LLM Agents Can Reproduce Social Science Findings from Paper Descriptions Alone
Researchers tested whether AI agents could replicate social‑science experiments using only a paper’s textual methods and the original data, without seeing the original code or results. Across 48 papers, agents often matched published outcomes, but success varied widely with the model, agent design, and paper clarity. The study highlights both the promise of automated reproducibility and the lingering problem of underspecified methods in scholarly writing.
## What Was Studied
The paper investigates whether large language model (LLM) agents can reproduce empirical results from social‑science studies when given only the paper’s methods description and the raw data, but not the original analysis code, results, or even the full article. The authors built an agentic reproduction pipeline that (1) extracts a structured, step‑by‑step methods description from each target paper, (2) isolates the agent from any knowledge of the original implementation, (3) lets the agent write and execute its own code to generate outputs, and (4) performs a deterministic, cell‑by‑cell comparison between the agent’s output and the published results. When mismatches occur, an error‑attribution step traces the discrepancy back through the pipeline to pinpoint whether it arose from the agent’s reasoning, code generation, or ambiguities in the source text.
## Key Findings
Across 48 papers with human‑verified reproducibility benchmarks, the system showed that LLM agents can often recover the original findings: in many cases the reproduced tables, regression coefficients, or statistical tests matched the published values within tolerance. However, performance was highly uneven. Differences emerged along three axes:
- **Model capability:** More advanced LLMs (e.g., GPT‑4‑turbo, Claude‑3 Opus) achieved higher success rates than smaller or older models.
- **Agent scaffold:** Certain prompting and reasoning architectures (e.g., ReAct‑style with iterative self‑critique) outperformed simpler zero‑shot code‑generation prompts.
- **Paper clarity:** Articles with detailed, unambiguous procedural descriptions yielded better reproduction, whereas vague or underspecified methods led to systematic failures.

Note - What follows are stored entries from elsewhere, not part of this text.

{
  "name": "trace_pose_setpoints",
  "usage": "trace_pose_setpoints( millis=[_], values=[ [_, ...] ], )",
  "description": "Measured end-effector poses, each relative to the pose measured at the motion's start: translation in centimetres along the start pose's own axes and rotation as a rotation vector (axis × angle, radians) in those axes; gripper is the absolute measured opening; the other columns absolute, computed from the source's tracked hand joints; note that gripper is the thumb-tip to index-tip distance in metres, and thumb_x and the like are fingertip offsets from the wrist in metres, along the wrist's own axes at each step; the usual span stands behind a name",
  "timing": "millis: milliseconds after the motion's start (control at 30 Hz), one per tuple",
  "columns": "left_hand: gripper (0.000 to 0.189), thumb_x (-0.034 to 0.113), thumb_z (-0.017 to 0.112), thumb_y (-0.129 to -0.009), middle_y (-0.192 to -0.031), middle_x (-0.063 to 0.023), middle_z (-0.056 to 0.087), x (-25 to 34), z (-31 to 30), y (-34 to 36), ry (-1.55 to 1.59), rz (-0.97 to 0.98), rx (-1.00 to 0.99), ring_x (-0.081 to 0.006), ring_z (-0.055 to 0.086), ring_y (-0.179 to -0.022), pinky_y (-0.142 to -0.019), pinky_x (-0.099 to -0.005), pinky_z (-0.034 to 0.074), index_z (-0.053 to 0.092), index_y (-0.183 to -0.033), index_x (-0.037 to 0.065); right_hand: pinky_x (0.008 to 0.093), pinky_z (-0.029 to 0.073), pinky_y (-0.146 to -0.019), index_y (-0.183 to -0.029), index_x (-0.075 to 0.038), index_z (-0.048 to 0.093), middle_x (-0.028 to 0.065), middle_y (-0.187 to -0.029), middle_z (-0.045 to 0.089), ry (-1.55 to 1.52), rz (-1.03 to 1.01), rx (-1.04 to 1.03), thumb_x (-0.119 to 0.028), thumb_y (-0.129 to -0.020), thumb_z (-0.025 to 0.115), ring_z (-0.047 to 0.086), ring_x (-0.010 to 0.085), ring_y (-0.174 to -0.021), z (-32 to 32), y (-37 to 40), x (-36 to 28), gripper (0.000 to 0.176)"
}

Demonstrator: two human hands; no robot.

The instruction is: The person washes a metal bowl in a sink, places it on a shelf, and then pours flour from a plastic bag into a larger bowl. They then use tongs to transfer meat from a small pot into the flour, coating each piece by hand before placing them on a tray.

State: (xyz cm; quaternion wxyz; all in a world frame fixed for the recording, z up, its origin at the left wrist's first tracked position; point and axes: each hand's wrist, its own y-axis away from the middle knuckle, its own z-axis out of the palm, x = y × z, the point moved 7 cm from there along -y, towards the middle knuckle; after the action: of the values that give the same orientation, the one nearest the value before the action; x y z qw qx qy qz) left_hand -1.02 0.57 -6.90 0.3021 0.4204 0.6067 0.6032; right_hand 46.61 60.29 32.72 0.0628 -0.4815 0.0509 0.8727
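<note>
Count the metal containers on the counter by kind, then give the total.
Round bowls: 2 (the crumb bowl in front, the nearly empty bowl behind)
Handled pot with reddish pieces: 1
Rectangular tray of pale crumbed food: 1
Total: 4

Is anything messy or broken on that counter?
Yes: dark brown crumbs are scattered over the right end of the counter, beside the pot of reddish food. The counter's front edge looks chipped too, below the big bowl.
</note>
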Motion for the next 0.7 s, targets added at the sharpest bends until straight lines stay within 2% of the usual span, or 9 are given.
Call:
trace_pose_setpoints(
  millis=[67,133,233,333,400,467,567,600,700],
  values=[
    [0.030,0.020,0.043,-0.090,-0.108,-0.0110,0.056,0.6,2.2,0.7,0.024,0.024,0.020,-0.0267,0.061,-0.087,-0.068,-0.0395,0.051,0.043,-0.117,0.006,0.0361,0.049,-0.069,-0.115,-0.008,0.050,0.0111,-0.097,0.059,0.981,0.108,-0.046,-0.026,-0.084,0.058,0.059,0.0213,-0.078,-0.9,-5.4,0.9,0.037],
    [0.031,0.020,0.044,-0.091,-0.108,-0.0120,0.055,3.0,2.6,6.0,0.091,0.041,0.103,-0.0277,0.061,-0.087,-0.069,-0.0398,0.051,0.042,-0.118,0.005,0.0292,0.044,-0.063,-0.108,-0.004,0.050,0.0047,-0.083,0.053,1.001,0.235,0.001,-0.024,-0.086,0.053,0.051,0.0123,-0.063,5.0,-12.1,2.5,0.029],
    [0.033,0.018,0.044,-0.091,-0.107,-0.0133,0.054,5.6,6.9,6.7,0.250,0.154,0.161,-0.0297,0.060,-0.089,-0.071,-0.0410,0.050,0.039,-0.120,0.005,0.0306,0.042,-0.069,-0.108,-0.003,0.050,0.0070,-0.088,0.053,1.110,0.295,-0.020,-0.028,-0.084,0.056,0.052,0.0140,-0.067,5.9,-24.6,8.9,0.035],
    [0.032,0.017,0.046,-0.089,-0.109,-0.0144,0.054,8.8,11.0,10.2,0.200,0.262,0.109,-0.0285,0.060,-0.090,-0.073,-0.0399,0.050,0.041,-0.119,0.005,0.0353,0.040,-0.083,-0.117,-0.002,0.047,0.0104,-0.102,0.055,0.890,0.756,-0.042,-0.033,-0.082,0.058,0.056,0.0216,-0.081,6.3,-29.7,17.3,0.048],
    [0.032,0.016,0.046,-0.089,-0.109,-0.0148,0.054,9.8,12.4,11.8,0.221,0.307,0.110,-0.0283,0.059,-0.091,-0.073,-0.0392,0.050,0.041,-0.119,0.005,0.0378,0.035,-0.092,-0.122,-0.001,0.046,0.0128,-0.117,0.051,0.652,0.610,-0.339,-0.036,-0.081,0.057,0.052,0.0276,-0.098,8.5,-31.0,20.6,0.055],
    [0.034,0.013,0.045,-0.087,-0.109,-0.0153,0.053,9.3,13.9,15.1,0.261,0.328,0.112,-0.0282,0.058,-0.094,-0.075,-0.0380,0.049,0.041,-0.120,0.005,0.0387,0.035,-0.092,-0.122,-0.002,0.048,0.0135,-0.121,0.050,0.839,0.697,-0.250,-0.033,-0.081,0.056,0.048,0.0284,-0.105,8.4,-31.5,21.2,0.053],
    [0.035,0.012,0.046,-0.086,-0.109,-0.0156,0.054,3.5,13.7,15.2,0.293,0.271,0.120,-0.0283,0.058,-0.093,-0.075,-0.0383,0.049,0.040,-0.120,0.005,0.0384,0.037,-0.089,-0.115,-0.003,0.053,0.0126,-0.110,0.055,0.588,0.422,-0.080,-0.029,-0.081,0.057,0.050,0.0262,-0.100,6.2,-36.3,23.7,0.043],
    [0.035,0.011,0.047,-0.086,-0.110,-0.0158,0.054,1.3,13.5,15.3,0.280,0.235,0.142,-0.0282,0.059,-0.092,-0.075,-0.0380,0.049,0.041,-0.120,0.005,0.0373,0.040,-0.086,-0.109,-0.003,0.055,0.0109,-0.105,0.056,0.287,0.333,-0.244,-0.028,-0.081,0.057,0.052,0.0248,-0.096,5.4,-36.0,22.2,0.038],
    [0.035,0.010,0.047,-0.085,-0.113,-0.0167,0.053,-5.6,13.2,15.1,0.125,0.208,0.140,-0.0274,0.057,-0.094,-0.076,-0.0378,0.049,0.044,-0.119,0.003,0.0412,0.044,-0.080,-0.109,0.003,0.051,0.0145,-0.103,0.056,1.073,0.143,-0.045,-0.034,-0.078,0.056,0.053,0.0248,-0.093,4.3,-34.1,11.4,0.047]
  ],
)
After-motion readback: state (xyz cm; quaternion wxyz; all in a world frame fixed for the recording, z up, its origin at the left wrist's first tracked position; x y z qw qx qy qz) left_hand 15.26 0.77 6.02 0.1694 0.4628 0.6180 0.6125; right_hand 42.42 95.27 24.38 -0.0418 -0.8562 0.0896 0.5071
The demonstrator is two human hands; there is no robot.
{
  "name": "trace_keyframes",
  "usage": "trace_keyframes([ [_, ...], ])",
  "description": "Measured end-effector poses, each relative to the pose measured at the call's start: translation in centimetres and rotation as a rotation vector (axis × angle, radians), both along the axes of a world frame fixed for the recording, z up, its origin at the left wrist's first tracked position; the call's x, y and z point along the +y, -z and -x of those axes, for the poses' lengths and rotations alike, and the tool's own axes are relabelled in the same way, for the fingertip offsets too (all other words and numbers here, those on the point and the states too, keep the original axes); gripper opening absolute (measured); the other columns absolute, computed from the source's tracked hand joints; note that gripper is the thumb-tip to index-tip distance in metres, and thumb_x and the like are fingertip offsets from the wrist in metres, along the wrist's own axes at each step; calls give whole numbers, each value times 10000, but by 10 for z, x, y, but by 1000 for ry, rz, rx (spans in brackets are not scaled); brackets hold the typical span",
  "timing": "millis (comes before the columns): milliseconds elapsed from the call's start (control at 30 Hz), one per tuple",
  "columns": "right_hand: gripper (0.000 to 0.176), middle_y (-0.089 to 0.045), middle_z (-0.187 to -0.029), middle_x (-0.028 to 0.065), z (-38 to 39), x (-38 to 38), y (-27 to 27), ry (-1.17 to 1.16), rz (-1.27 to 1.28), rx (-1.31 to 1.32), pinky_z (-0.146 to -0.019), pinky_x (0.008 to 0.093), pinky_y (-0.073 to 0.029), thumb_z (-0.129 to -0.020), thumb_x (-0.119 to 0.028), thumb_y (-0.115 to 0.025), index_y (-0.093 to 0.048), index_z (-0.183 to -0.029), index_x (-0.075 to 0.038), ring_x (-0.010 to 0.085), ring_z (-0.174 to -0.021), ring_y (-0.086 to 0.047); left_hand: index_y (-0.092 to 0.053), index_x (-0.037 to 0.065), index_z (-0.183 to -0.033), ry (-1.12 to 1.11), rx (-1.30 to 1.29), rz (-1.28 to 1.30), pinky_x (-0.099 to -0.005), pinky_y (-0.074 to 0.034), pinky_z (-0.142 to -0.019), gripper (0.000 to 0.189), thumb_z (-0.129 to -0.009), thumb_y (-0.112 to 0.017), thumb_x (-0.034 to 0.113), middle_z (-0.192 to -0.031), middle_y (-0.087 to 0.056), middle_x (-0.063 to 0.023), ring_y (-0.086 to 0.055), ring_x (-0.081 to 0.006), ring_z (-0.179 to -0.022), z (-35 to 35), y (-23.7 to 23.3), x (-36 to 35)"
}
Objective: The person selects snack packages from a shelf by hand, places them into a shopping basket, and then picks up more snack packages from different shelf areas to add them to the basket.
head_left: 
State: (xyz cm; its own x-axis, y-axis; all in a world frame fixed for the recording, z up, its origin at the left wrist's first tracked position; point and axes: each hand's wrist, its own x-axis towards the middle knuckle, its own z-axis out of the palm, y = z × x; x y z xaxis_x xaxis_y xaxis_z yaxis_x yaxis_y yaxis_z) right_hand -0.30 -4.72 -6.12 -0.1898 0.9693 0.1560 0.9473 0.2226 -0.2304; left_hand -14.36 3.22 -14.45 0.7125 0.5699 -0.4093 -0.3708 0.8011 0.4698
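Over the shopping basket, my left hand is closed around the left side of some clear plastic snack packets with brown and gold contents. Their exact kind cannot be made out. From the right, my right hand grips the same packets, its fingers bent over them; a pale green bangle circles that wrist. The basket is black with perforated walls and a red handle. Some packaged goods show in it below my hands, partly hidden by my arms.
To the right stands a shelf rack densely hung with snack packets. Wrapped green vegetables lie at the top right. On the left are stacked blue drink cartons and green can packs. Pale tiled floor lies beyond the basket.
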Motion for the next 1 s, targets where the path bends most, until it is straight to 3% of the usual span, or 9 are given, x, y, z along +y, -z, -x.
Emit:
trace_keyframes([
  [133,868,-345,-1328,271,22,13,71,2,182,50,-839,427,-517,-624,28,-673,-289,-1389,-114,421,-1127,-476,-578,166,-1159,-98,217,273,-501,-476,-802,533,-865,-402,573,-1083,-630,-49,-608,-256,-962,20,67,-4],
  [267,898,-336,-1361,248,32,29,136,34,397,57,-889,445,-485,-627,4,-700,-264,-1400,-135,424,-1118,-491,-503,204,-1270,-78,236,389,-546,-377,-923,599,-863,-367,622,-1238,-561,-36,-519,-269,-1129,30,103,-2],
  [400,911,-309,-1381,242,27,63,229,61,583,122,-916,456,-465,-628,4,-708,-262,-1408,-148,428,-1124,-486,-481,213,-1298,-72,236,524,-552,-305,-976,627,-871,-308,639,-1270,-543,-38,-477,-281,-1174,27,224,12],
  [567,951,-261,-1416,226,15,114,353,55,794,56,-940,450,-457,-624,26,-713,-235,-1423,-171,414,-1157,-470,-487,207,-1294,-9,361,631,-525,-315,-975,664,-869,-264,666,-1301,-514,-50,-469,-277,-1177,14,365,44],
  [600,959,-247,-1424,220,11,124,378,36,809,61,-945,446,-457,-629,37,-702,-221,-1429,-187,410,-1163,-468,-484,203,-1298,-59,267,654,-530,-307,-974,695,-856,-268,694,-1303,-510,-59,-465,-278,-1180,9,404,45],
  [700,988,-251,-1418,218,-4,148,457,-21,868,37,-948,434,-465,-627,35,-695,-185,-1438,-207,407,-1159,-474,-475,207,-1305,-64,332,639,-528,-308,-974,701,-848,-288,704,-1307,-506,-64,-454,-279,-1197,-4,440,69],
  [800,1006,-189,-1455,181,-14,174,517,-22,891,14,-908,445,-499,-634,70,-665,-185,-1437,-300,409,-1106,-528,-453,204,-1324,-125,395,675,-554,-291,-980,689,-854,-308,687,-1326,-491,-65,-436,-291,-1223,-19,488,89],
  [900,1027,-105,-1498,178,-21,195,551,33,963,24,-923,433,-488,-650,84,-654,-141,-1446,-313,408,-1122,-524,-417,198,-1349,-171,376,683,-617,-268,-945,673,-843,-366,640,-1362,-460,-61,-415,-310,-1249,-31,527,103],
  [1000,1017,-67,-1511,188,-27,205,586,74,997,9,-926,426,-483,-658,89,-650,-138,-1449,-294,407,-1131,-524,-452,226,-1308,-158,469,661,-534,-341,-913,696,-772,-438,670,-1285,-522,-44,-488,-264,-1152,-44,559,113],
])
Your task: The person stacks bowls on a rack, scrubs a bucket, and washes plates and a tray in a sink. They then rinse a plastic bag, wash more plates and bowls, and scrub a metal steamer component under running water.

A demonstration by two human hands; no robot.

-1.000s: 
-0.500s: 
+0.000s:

Root‑cause analysis indicated that failures split roughly evenly between agent mistakes (misinterpretation of steps, faulty code) and missing or ambiguous details in the original paper that forced the agent to guess.
## Why It Matters
Automated reproducibility could dramatically accelerate scientific verification, reduce the burden on researchers to re‑run complex analyses, and help detect errors or fraud at scale. By showing that LLMs can act as independent reproducers when given only a methods narrative, the work suggests a future where AI agents routinely audit published claims. At the same time, the study underscores a persistent weakness in scholarly communication: many papers omit critical implementation details, making replication difficult even for humans. Improving methods transparency would not only aid human reproducibility but also boost the reliability of AI‑driven verification pipelines.
## Limitations
The evaluation is confined to social‑science papers that provide shareable data and have been manually vetted for reproducibility; results may not generalize to fields with proprietary data, simulations, or highly specialized hardware. The agent system itself depends on the quality of the methods‑extraction step, which could introduce bias if the source text is poorly structured. Finally, the study measures success by numerical equivalence of outputs, which may miss substantive differences in interpretation or robustness checks that are not captured in the reported tables.